30 Years of Swimming Upstream? Halloween, Culture and Church Life

For the last 30 years, I have been swimming upstream, but it seems that the tide is changing. Perhaps, I have not been swimming upstream after all. Like the tidal surge that reaches far upstream in rivers like the Amazon, the Severn and the Wye, and the Qiangtang it could be that the river was running backwards for those 30 years. Maybe the tide is changing and the water is finally running to the sea again. At certain times during the year surfers gather at rivers around the world to ride the waves of the tidal bore. The river runs downstream, the tide moves upstream, and the surfers run to surfable waves occurring in the Amazon, the Qiantang, and the Severn.

Christianity has a pattern of vacillating between the right and the wrong side of history. The Southern Baptists supported the south and slavery in the American Civil War. Evangelicals of various stripes told us Jesus was returning in 1981. Yet, the medieval church was at the forefront of health care, and it took governments until the 16th and 17th centuries to begin to catch up. The tides of history and cultures change, and upstream and downstream change direction through those movements. Sometimes the church moves in the direction of truth and grace and love, but sometimes the church gets caught in the a tidal surge going against the flow of both history and God’s movement in history.
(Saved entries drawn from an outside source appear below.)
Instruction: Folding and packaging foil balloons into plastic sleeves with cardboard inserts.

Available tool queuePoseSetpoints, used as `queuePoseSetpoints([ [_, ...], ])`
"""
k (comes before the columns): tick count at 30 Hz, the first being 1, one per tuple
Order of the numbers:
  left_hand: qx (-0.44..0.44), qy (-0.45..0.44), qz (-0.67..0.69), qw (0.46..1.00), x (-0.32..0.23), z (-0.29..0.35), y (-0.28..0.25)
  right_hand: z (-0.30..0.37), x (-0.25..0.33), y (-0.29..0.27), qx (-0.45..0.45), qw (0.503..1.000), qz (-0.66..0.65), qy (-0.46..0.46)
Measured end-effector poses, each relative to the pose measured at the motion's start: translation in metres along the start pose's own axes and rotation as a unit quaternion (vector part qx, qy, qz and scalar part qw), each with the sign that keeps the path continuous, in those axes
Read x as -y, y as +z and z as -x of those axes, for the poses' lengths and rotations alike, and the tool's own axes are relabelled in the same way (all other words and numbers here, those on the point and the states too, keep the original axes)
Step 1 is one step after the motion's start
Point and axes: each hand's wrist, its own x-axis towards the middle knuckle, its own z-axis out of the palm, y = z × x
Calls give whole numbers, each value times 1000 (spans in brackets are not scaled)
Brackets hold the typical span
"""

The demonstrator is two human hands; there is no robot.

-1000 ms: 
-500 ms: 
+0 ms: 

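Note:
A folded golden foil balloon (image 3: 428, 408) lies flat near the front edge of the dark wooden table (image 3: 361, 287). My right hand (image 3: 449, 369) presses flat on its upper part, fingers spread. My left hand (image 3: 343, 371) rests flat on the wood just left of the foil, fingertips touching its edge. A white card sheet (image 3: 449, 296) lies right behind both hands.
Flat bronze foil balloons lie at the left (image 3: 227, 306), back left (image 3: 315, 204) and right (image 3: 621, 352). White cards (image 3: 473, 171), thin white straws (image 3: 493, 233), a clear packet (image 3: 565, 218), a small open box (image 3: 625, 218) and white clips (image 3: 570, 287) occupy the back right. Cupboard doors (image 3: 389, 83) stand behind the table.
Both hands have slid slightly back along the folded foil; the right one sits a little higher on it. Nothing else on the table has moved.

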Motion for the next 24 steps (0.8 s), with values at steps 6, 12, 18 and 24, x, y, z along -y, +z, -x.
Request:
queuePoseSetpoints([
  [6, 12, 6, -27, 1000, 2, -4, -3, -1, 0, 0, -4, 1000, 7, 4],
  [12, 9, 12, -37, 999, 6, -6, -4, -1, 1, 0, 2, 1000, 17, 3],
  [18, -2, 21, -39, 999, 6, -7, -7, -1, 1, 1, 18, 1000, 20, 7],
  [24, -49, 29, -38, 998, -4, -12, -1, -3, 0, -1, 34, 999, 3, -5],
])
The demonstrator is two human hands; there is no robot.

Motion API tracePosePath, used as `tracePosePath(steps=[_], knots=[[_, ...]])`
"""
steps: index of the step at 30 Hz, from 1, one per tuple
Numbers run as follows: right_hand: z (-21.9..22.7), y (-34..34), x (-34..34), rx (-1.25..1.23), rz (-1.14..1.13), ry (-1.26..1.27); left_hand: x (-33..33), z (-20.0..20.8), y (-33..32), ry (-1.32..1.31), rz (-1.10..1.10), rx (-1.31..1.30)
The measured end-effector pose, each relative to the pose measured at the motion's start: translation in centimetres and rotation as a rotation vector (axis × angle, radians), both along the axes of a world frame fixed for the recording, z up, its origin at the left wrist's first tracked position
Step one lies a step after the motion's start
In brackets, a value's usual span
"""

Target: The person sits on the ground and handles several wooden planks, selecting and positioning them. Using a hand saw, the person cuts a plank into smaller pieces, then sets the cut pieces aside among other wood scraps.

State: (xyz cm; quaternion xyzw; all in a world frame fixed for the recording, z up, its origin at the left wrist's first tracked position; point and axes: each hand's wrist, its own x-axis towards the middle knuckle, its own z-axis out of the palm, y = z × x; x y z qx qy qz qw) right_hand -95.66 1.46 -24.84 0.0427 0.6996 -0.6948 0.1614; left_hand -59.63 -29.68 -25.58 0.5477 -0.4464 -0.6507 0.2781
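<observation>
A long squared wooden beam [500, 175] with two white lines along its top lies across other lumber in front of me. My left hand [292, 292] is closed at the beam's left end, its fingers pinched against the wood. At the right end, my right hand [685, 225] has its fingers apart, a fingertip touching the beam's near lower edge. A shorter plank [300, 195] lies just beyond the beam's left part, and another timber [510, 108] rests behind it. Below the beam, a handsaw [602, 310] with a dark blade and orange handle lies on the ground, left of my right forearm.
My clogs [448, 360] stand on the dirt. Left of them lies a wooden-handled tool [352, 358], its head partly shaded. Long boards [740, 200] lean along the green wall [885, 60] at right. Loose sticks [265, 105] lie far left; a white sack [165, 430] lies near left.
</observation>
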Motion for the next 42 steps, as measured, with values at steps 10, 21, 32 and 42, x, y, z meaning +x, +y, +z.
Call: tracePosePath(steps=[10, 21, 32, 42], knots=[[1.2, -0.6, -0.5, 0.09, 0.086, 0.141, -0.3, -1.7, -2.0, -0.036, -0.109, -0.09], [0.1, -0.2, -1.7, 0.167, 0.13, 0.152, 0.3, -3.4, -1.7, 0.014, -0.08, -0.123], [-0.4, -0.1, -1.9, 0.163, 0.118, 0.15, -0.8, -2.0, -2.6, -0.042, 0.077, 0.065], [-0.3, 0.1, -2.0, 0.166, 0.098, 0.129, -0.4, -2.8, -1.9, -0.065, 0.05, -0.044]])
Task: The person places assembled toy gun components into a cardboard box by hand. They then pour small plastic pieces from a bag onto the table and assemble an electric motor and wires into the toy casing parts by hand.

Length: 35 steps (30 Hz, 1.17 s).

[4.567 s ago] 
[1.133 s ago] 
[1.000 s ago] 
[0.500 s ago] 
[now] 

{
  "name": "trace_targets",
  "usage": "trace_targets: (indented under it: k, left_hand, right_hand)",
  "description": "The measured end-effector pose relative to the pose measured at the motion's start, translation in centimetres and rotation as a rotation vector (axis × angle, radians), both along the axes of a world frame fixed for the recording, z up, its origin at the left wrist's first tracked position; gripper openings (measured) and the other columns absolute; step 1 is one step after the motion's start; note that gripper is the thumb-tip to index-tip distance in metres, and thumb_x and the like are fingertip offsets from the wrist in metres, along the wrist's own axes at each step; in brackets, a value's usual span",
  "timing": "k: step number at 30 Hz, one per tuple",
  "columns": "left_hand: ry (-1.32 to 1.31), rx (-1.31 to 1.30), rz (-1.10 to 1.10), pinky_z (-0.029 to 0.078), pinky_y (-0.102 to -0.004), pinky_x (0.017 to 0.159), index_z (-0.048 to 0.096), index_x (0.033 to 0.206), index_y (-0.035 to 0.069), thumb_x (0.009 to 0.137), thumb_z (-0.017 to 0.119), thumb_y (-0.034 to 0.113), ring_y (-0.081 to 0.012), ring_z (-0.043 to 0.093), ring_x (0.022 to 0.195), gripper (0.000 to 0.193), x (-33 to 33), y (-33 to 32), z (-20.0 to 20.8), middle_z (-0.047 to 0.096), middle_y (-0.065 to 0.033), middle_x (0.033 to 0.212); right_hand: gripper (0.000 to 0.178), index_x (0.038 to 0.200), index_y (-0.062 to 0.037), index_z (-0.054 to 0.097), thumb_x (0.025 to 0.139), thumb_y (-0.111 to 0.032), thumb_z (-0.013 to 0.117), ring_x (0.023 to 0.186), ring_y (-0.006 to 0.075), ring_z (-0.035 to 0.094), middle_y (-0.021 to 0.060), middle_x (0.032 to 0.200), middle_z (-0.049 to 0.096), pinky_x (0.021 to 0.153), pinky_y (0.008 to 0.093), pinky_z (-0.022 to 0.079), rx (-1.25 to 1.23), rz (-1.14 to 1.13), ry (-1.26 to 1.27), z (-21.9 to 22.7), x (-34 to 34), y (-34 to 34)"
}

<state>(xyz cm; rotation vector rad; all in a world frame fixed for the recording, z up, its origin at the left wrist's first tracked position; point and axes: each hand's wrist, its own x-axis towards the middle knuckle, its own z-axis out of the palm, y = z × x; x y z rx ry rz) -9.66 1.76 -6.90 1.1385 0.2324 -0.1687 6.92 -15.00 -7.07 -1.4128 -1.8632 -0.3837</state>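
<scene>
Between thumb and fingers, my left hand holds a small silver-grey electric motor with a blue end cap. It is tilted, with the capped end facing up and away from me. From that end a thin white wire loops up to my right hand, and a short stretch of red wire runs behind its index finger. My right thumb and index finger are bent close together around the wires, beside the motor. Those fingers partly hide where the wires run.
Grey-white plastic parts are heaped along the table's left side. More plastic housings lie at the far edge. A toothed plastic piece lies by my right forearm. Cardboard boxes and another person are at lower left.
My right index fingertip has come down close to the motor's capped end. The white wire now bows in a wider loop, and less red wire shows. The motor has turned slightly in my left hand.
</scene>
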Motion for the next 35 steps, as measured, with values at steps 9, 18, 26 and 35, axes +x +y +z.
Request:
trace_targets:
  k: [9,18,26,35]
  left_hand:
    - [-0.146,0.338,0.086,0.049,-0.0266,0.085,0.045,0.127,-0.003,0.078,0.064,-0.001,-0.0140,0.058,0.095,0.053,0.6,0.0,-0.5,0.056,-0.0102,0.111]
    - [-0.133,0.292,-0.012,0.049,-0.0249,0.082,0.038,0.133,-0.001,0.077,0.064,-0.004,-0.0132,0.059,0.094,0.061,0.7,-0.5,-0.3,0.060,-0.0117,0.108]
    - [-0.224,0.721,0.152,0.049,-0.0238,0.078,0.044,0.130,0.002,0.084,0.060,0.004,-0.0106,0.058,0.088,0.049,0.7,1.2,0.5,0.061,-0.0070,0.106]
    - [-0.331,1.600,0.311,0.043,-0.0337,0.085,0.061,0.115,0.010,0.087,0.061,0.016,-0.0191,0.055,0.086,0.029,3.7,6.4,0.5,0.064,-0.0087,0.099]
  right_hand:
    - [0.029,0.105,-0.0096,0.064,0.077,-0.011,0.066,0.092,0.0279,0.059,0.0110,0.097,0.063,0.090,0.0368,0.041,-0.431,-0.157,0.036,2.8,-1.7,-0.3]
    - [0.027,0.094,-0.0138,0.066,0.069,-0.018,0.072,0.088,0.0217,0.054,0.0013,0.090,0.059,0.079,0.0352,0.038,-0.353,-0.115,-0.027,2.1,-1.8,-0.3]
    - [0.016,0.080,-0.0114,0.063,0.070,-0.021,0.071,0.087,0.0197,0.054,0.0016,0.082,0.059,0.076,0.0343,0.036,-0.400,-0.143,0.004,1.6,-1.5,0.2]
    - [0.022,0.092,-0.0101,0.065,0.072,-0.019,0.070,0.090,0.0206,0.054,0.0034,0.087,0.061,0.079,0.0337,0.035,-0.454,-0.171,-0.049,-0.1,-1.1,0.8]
Then one day, the tidal bore comes, and surprises us, as the surfers hop on and run down river toward the ocean.

Throughout the 80’s, churches told stories of Satanic Ritual Abuse, the dark history of Halloween and a host of other unsupported myths. Meanwhile, Halloween was on the rise as a day of carnival celebration complete with family-friendly events like knocking on doors and receiving candy from your neighbors. The rest of the year, we and our neighbors stayed safely behind our closed curtains and locked doors in fear of the big bad world, but on this day, something was different and we were truly neighbors – unless, of course, we were upstanding church-going Christians – then, we were not about to fall for the curse of the devil garbed in the costumes of smiling neighborhood kids.

Moving forward to today, fewer and fewer Christians are afraid of Halloween. The myths of a demonic beginning to the holiday, which were spread by the sensationalist fear-mongers of the 80’s are not as prevalent, and some of us take this time as an opportunity to spend with our neighbors and the greater world around us. For those of us in Salem, this means 31 days of Halloween, nearly a million visitors, and a whole month of community engagement. This will be the 18th October that we have tried to show the world that Christians don’t have to be bullhorn toting, anti-cultural bigots. This is the 18th year in Salem that we have worked to host local musicians, artists and youth programs to share their talents on the streets. This is the 18th year of teaching Christians from around the US, and UK to act like normal people, or better yet, like cultural creatives during a wildly fun and creative time.

Church meet world. World meet church. Neither one is quite as scary as you might think, well, at least when we know what way the river is flowing, and we are not trying to scare everyone upstream away from the flow of God’s lovingkindness. Each year, our projects have grown larger and more expensive, and we need your help to continue making Salem, and in fact a significantly larger portion of the world, a kinder, more gracious place.

Help support our ongoing project to help Christians become more creative in our culture.

More on Halloween and the Church.


2 thoughts on “30 Years of Swimming Upstream? Halloween, Culture and Church Life

  1. Phil, I’m so shocked and disappointed that I don’t see any other reply to this wonderful blog. I hope most of us Christians have passed the stage of having our heads in the sand and still expecting the world to come to us (our buildings), rather than us going to them. I believe those days are rapidly coming to an end and if we don’t start going to them like you are, we will soon die out.